Brett admitted he could have used the coffee to wake him up, as he was “tired” – I guess he was extremely tired, because if his eyes had been red I would have sworn he was stoned.  It’s 11am, a bit early for weed or whatever drug he’s taken? Perhaps I’m being mean, it’s quite possibly the ADHD medication that is making him really spaced out.  But when I mentioned he’d changed his hair from when I saw him a couple of weeks ago, he claimed it was just “wax / gel”.  Okay, but I’m not colourblind, and it was ginger the other week; it’s now black!  And to top it off, if the ADHD medication was what had made him sluggish, how come he had the impetus to put his hand on my thigh for a moment?  Is that just being friendly? It seemed quite flirtatious to me, and I bit my tongue from mentioning that a) you’re here with your “friend” (who, incidentally, gave me side-eye as they left the café – insecure much?) so perhaps he might get annoyed if you flirt with me? and b) I have a boyfriend now whom I love and I am certainly not going back a year in time to deal with all your mixed signals and unpredictability.

If I sound like I’m being mean, I don’t mean to be – it’s nice to see Brett and know that he’s ok.  We don’t have any animosity towards each other, which is good – I mean, why should we?  Things just fizzled out naturally and we drifted apart more or less happily.

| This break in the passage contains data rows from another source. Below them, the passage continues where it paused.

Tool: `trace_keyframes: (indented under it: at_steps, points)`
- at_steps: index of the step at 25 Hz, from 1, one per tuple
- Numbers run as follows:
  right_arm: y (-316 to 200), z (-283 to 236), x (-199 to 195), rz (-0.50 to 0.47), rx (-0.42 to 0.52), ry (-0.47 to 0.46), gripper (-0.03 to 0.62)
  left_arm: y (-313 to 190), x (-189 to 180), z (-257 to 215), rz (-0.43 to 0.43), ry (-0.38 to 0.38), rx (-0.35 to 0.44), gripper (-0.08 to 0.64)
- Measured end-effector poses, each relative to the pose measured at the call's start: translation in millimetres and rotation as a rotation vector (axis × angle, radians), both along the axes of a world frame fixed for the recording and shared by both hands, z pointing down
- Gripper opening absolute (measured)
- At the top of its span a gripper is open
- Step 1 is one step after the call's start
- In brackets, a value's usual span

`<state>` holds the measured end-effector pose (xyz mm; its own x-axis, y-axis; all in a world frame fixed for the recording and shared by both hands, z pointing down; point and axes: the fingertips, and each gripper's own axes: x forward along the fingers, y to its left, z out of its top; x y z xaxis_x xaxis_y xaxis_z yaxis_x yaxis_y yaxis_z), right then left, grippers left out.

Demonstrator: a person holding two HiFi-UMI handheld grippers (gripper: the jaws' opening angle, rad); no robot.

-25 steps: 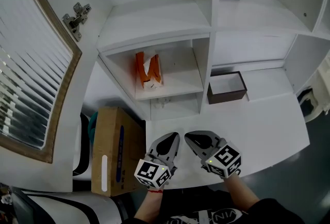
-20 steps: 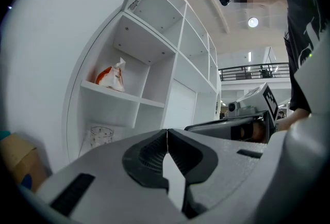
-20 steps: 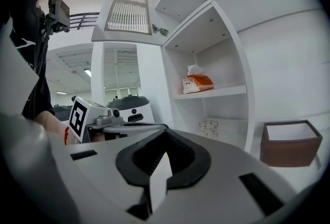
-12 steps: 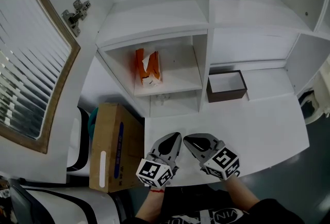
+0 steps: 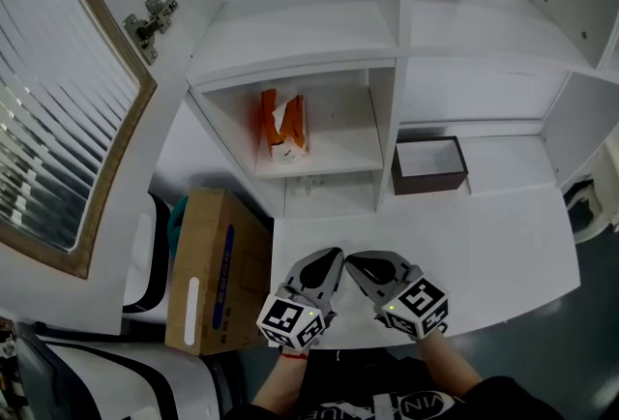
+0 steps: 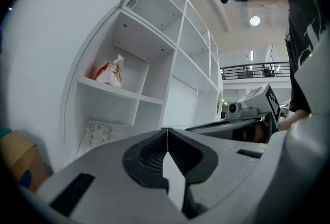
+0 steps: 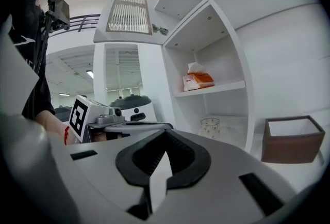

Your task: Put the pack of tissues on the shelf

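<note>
**Shelf unit and counter: contents counted**

One orange-and-white soft pack of tissues (image 5: 281,126), upright on the left cubby shelf of white shelf unit (image 5: 387,108). One clear patterned glass (image 7: 210,127) in cubby beneath. One dark brown open box (image 5: 429,165) on white counter (image 5: 503,244). One brown cardboard carton (image 5: 215,268) beside counter. Two grey grippers, left gripper (image 5: 334,256) and right gripper (image 5: 350,259), side by side at counter's near edge, well apart from pack, jaws of each pressed together, empty
</note>
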<state>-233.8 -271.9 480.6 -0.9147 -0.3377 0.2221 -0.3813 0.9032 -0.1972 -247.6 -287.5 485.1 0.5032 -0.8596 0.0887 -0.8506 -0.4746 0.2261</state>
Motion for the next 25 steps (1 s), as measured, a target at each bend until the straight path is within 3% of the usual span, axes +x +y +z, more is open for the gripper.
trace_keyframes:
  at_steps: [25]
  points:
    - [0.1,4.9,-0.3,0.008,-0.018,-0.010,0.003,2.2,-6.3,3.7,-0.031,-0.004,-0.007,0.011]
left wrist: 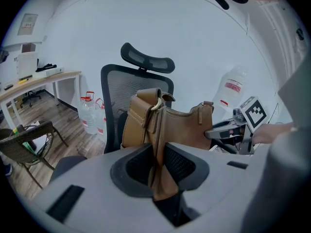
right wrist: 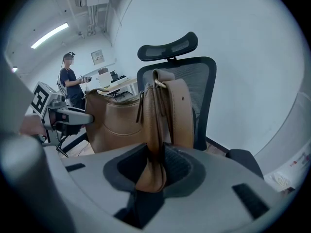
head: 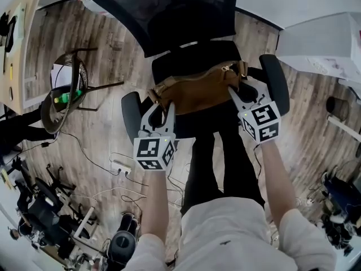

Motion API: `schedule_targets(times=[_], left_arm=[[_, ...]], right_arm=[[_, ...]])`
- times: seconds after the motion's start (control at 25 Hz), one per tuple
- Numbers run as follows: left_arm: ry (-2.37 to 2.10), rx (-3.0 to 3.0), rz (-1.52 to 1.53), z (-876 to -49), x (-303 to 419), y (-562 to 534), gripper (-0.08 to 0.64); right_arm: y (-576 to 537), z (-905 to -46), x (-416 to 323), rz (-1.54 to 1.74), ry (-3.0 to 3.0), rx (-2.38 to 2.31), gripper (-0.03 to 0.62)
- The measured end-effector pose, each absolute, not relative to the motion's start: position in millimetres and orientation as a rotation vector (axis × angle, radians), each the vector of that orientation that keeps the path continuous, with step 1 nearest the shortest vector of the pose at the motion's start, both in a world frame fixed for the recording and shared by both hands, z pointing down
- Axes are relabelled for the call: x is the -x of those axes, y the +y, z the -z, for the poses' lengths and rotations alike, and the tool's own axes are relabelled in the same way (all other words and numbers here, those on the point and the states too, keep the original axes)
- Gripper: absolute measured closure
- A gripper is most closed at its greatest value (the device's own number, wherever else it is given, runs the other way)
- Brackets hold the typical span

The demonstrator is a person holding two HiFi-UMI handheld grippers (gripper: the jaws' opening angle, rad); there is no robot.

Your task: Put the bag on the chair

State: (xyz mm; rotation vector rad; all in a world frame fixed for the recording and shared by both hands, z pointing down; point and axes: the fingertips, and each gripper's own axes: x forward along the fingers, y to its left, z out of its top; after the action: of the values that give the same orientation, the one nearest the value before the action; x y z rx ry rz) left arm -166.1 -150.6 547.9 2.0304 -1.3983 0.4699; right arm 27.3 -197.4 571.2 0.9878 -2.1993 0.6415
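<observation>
Head view: a tan leather shoulder bag (head: 194, 92) hangs between the two grippers above the seat of a black office chair (head: 169, 21). The left gripper (head: 159, 107) holds its left end and the right gripper (head: 240, 90) its right end. Whether the bag touches the seat cannot be told. A power strip (head: 120, 165) lies on the wooden floor (head: 113, 55).

Left gripper view: the left gripper (left wrist: 159, 171) has its jaws pinched on the bag's strap (left wrist: 156, 144). The bag body (left wrist: 182, 127) stands upright before the chair's mesh back (left wrist: 116, 89). Water bottles (left wrist: 90, 113) stand behind.

Right gripper view: the right gripper (right wrist: 153, 171) has its jaws pinched on the strap's other end (right wrist: 154, 130). The headrest (right wrist: 167, 46) rises beyond the bag.
</observation>
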Motion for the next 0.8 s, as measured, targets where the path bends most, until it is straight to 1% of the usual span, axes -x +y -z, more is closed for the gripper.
schedule_targets(times=[0.8], left_arm=[[-1.388,-2.040,-0.502,-614.9,169.1,-189.8,0.489]], right_arm=[[-234.8,-632.7,-26.4,-0.627,-2.176,-0.994,0.491]])
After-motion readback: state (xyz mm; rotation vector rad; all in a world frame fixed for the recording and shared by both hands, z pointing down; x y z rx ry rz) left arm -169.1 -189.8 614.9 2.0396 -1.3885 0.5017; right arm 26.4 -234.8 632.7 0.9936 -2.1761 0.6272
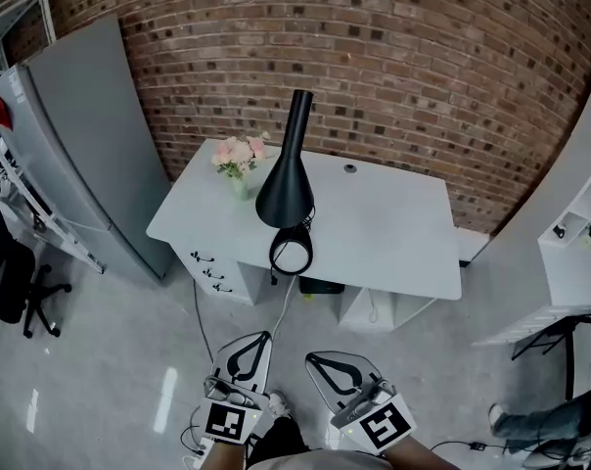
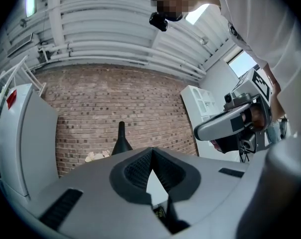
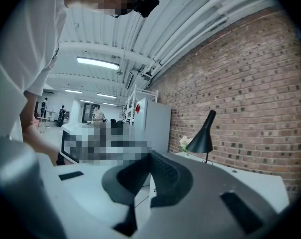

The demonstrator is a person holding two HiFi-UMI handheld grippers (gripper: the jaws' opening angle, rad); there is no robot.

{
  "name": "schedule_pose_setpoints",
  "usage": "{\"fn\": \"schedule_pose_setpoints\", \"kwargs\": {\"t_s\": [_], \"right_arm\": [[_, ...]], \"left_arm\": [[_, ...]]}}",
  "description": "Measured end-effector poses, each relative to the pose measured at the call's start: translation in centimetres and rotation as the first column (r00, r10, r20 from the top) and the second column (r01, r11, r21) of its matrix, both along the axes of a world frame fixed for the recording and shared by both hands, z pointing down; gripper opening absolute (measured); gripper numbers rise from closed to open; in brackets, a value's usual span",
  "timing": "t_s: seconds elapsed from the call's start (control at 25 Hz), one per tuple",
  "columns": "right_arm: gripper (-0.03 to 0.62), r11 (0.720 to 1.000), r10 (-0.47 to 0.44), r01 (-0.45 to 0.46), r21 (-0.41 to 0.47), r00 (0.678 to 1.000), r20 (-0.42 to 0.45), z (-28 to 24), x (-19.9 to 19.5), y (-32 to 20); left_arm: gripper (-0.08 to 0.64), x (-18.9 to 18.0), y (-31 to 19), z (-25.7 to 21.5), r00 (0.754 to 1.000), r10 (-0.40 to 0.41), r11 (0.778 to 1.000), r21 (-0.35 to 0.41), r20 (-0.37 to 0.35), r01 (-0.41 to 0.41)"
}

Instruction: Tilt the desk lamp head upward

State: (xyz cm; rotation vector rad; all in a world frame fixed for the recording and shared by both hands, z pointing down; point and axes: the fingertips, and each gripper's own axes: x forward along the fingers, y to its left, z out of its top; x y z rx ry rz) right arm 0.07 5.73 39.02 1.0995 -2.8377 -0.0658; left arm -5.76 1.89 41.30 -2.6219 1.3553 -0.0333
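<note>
desk lamp head (image 1: pixel 284 192) is seen untouched above the white surface (image 1: pixel 393 233), well ahead of both sets of jaws, the left gripper (image 1: pixel 261 341) and right gripper (image 1: pixel 317 362) being clenched on nothing, so the whole tilt is judged not yet begun.

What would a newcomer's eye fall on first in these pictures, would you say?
The tall black desk lamp, standing on the white desk beside pink flowers, against the brick wall. Next, the left gripper and right gripper, both shut and empty, held low, well short of the desk.
</note>
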Motion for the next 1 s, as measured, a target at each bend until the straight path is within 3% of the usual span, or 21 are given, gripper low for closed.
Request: {"fn": "schedule_pose_setpoints", "kwargs": {"t_s": [0.2,0.36,0.56,1.0], "right_arm": [[0.017,1.000,-0.006,0.006,-0.006,1.000,0.004,-0.3,-1.9,-3.1],[0.017,1.000,-0.024,0.024,-0.004,1.000,0.004,-0.1,-4.0,-4.7],[0.016,1.000,-0.027,0.027,-0.010,1.000,0.006,-0.2,-6.0,-7.1],[0.017,1.000,-0.011,0.011,0.016,1.000,0.003,-0.3,-9.4,-11.7]], "left_arm": [[0.005,-0.9,-2.5,-0.4,1.000,0.027,1.000,0.006,0.015,-0.027],[0.006,-1.2,-3.7,0.3,0.994,0.072,0.997,0.018,0.087,-0.074],[0.005,-2.5,-5.7,0.3,0.996,0.082,0.997,-0.003,0.034,-0.082],[0.005,-5.7,-9.8,0.2,0.994,0.096,0.995,0.020,0.043,-0.097]]}}
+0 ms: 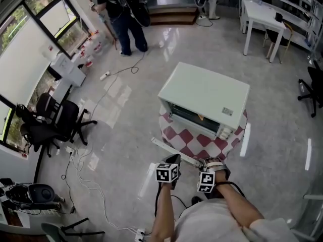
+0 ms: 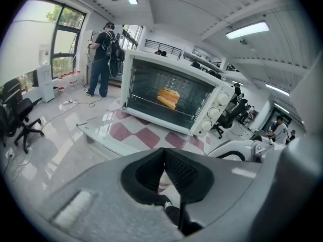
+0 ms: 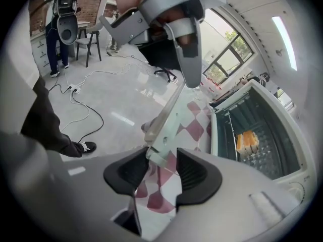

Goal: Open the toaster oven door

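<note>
Toaster oven [image 1: 204,97], door [image 1: 174,152] lowered, checkered cloth [image 1: 194,138]

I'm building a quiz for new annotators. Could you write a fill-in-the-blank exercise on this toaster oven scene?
1. The door of the toaster oven is ___.
2. The oven stands on a red-and-white ___ cloth.
3. The right gripper has its jaws around the door's ___.
4. The left gripper has its jaws ___, with nothing between them.

Missing words: open; checkered; handle; shut.
</note>
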Available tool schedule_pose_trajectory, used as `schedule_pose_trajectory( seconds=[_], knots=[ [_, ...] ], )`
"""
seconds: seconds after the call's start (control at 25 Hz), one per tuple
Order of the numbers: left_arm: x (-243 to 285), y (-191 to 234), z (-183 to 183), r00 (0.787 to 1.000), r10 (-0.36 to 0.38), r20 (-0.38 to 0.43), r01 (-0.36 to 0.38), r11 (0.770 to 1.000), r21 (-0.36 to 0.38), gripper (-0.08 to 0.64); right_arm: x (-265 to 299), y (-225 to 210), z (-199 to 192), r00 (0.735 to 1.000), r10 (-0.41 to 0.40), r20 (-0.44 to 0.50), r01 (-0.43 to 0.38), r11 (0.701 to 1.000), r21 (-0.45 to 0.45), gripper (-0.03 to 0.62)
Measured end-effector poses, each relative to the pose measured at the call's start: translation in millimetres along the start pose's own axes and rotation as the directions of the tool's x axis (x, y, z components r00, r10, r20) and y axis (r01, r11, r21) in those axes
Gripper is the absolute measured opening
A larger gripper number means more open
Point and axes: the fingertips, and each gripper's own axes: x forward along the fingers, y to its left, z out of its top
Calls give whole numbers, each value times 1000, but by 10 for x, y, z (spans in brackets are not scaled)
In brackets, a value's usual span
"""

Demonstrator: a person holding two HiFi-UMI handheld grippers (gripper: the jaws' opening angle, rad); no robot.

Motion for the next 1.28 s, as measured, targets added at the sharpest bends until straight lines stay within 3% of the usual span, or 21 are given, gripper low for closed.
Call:
schedule_pose_trajectory(
  seconds=[0.2,1.28],
  knots=[
    [-91,-130,56,999,-4,42,4,1000,-13,3,80,29,-28,1000,11,-27,-11,1000,-4,184],
    [-377,-37,-208,996,45,74,-36,992,-120,3,521,289,-101,989,98,-109,-108,990,-88,293]
  ],
)
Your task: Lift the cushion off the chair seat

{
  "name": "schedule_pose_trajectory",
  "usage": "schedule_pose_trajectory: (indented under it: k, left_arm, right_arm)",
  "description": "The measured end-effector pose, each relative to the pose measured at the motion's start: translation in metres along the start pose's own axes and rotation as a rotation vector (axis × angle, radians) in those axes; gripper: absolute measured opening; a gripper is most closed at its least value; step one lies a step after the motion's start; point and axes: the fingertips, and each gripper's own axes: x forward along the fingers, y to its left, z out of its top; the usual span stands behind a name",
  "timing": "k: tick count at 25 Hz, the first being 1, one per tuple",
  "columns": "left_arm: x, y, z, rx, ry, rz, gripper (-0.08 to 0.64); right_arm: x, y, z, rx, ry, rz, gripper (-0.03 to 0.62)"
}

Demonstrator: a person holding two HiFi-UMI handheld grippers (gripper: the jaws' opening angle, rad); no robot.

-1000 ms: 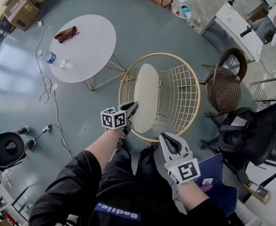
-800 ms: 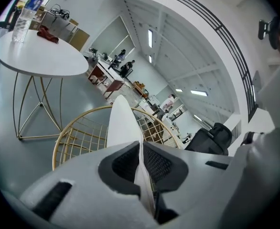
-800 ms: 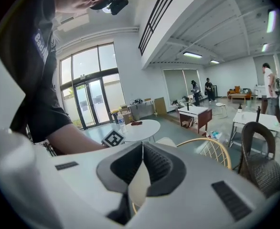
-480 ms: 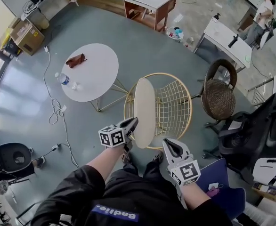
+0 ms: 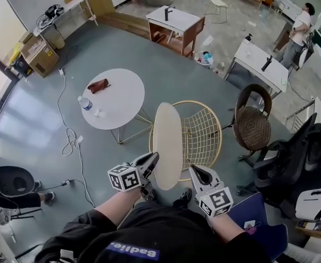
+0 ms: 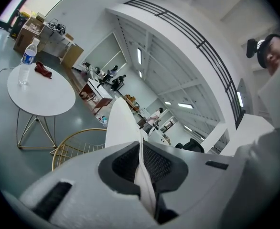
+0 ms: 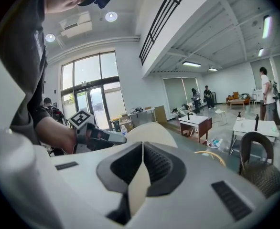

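Cream cushion (image 5: 167,144) stands on edge over the gold wire chair (image 5: 204,136) (lifted off its seat), the left claw (image 5: 151,159) and the right claw (image 5: 195,172) each clamped on its near rim.

Off to my left stands a round white table (image 5: 121,109) on thin gold legs. An upright water bottle (image 5: 85,103) stands near its left edge, with a crumpled brown cloth (image 5: 98,85) just behind it. A white cable (image 5: 73,141) snakes over the grey floor (image 5: 166,75) beside the table, and a cardboard box (image 5: 40,56) sits by the window wall. To my right is a dark wicker chair (image 5: 252,126), then a black office chair (image 5: 297,152). Further off I see a wooden desk with a white top (image 5: 174,19), a long white table (image 5: 259,59), and a person (image 5: 300,29) standing beyond it.
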Motion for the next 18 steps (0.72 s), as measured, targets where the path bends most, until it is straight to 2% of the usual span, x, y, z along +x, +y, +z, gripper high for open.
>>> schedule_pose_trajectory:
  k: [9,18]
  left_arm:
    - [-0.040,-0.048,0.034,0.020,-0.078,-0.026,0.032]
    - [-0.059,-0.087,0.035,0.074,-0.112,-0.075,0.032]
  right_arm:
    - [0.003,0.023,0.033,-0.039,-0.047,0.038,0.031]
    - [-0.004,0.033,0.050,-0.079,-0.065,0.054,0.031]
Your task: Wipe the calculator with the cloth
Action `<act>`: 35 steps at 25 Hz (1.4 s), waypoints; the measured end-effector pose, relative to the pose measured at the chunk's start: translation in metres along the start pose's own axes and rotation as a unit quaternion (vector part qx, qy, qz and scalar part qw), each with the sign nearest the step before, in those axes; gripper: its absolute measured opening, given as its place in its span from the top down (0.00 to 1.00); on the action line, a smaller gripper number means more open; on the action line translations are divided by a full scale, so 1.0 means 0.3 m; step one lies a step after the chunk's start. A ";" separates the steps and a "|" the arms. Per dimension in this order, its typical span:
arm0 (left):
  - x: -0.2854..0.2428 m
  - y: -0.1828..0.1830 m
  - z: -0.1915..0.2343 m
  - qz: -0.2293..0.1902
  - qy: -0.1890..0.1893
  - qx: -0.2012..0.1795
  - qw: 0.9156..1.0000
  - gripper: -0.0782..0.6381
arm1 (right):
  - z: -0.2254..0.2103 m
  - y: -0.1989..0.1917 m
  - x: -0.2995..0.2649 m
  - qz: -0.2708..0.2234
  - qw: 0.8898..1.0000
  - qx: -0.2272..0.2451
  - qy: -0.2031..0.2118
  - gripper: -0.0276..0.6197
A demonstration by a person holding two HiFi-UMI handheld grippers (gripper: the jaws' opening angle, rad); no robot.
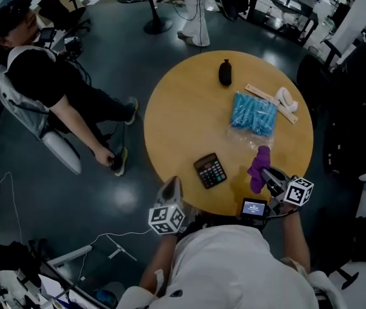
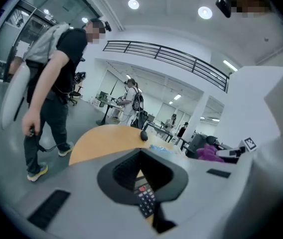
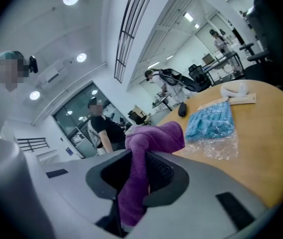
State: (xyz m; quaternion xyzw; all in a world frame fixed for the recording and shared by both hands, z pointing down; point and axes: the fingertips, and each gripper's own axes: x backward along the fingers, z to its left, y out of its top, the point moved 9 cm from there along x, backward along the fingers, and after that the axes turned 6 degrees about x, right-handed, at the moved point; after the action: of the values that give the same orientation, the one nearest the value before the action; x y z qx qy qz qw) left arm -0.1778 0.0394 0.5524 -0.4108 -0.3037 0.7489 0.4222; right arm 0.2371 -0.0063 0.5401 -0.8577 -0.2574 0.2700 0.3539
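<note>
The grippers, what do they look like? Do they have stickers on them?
Both are grey and wedge-shaped. The left gripper and the right gripper each carry a white cube with black square markers. The right one also has a small lit screen. The person wears a white short-sleeved shirt.

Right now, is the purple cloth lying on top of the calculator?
No, the purple cloth hangs from the right hand-held gripper, off to the side of the calculator on the table.
</note>
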 end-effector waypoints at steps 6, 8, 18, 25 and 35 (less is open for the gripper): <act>0.013 0.027 0.031 -0.021 0.006 -0.002 1.000 0.88 | -0.141 -0.053 -0.085 0.058 0.991 -0.022 -0.117 0.83; 0.011 0.027 0.032 -0.019 0.000 -0.003 1.000 0.88 | -0.180 -0.068 -0.131 0.096 0.984 -0.009 -0.147 0.83; 0.031 0.024 0.018 0.012 -0.055 -0.018 0.998 0.88 | -0.294 -0.276 -0.383 0.303 0.919 0.047 -0.247 0.83; 0.063 0.002 -0.005 0.030 -0.058 -0.023 0.998 0.88 | -0.262 -0.345 -0.492 0.363 0.888 0.095 -0.266 0.82; 0.049 -0.024 -0.040 0.044 -0.061 -0.018 0.997 0.88 | -0.209 -0.359 -0.540 0.384 0.886 0.110 -0.237 0.74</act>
State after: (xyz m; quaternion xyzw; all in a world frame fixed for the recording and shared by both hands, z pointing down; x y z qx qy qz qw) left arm -0.1691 0.0569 0.5472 -0.3852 -0.3236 0.7848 0.3620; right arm 0.1336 -0.0718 0.7037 -0.7557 0.0473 0.6064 0.2428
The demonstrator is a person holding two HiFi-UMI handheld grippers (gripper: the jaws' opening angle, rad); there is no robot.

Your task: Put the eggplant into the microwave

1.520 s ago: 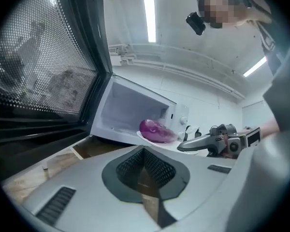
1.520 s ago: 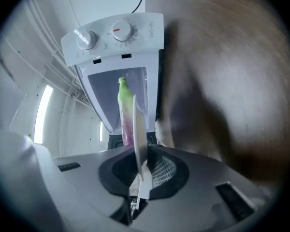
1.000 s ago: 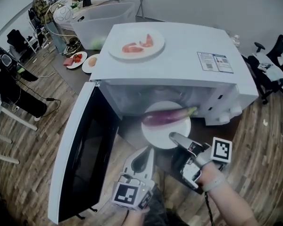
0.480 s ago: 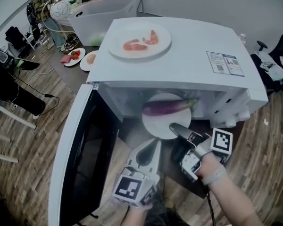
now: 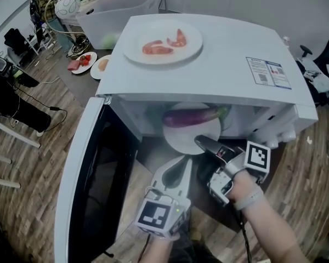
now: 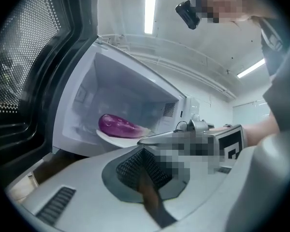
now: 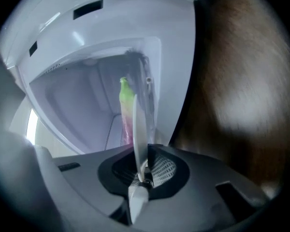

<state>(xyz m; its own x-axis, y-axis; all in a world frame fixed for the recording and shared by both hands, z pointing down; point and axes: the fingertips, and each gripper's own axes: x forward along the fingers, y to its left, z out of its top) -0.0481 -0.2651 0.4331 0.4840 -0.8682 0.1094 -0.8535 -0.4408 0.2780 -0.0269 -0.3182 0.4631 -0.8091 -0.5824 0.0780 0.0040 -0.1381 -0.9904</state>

But at the same time, the whole experience made me go “HUH?” Like, what just happened?  10 minutes later, Toby and Nick turned up and life resumed its normal course.  But the whole experience just served to show me how far I have come, how much better my life is one year on.  And although I used to say that being single was good in that it had freedom, I love having a boyfriend for many reasons – one of which is that I don’t have to navigate the dating scene!  It’s so exhausting chasing after people, being chased after, playing a constant power game.  I was with Toby the other day and I was saying that although we’ve had a couple of big talks and the need to realign ourselves at times so we’re on the same page, we never played hard-to-get games with each other.  I liked him, he liked me, so we spent more time together.  The more time we spent together, the more we liked each other, and so our relationship grew.  There was no pretending, no hidden agenda on that front – even if we had our insecurities, we knew we liked each other and so we gravitated towards being together happily.  Why is it so rare for a courtship to proceed in that kind of orderly manner?  It’s like in modern life, we expect things to be more complicated and if they aren’t, we’re almost tempted to make them so. Well, my life is busy enough, interesting enough and problematic enough without me adding extra complications to it, and I love Toby for the fact that he says and does what he means.  I try to be the same.

Unwittingly, Brett has made me realise how lucky I am to have Toby.  Thanks!